Here we gather the required libraries, classes and function for this notebook.

import polars as pl
import numpy as np
from PIL import Image
import os
import sys

PyImageML is a Python package that has been developed under this project, which has several utils for plotting images and extracting features from them, features that later could be used along with Machine Learning algorithms to solve typical ML tasks.

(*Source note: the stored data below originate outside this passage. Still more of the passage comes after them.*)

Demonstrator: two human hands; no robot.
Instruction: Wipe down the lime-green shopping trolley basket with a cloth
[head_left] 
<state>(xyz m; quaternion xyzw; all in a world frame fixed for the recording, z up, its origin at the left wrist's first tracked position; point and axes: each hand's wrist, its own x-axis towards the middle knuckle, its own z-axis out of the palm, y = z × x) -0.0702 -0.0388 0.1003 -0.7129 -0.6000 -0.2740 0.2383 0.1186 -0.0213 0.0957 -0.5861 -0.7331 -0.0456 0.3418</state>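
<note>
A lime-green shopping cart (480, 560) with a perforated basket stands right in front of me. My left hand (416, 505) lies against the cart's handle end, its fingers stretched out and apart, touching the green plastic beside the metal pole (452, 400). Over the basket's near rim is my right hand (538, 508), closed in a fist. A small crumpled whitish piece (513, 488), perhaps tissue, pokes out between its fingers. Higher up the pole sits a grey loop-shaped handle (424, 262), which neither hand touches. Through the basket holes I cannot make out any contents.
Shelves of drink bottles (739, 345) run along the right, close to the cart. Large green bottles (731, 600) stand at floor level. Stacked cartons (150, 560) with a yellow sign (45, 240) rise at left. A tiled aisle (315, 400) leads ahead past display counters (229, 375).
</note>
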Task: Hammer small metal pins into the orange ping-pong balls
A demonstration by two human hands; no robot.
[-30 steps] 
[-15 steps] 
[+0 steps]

sys.path.insert(0, r"C:\Users\fscielzo\Documents\Packages\PyImageML_Package_Private")
from PyImageML.preprocessing import ImageFeaturesExtraction
from PyImageML.plots import plot_images

Data description

We are going to work with a subset of the Fire-Flame-Dataset, which is available through this link:

DeepQuestAI/Fire-Smoke-Dataset

This data-sets consist of images, some of them contains fire elements and others not, so, the images are classified according to two categories:

• Neutral (class 0)

• Fire (class 1)

In order to make this binary classification problem perfectly balanced, we have chosen a subset of images in such a way that both classes have the same number of images.

Reading the data

In this section we are going to read an process the data a little bit.

• files_list.txt is a txt file with two ‘columns’, the first one with the old paths of the images of the data-set, and the second with the images class (neutral (0) or fire (1)).

• We read `files_list.txt as a data-frame.

• We extract the names of the images files.

• We build a list with the new path of the images.

# Extracting the names of the images files as well as their class/category.
files_list_name = r'C:\Users\fscielzo\Documents\DataScience-GitHub\Image Analysis\Image-Classification\Fire-Detection\files_list.txt'
files_df = pl.read_csv(files_list_name, separator='\t', has_header=False, new_columns=['path', 'class'])
img_files_names = [files_df['path'][i].split('/')[1] for i in range(len(files_df))]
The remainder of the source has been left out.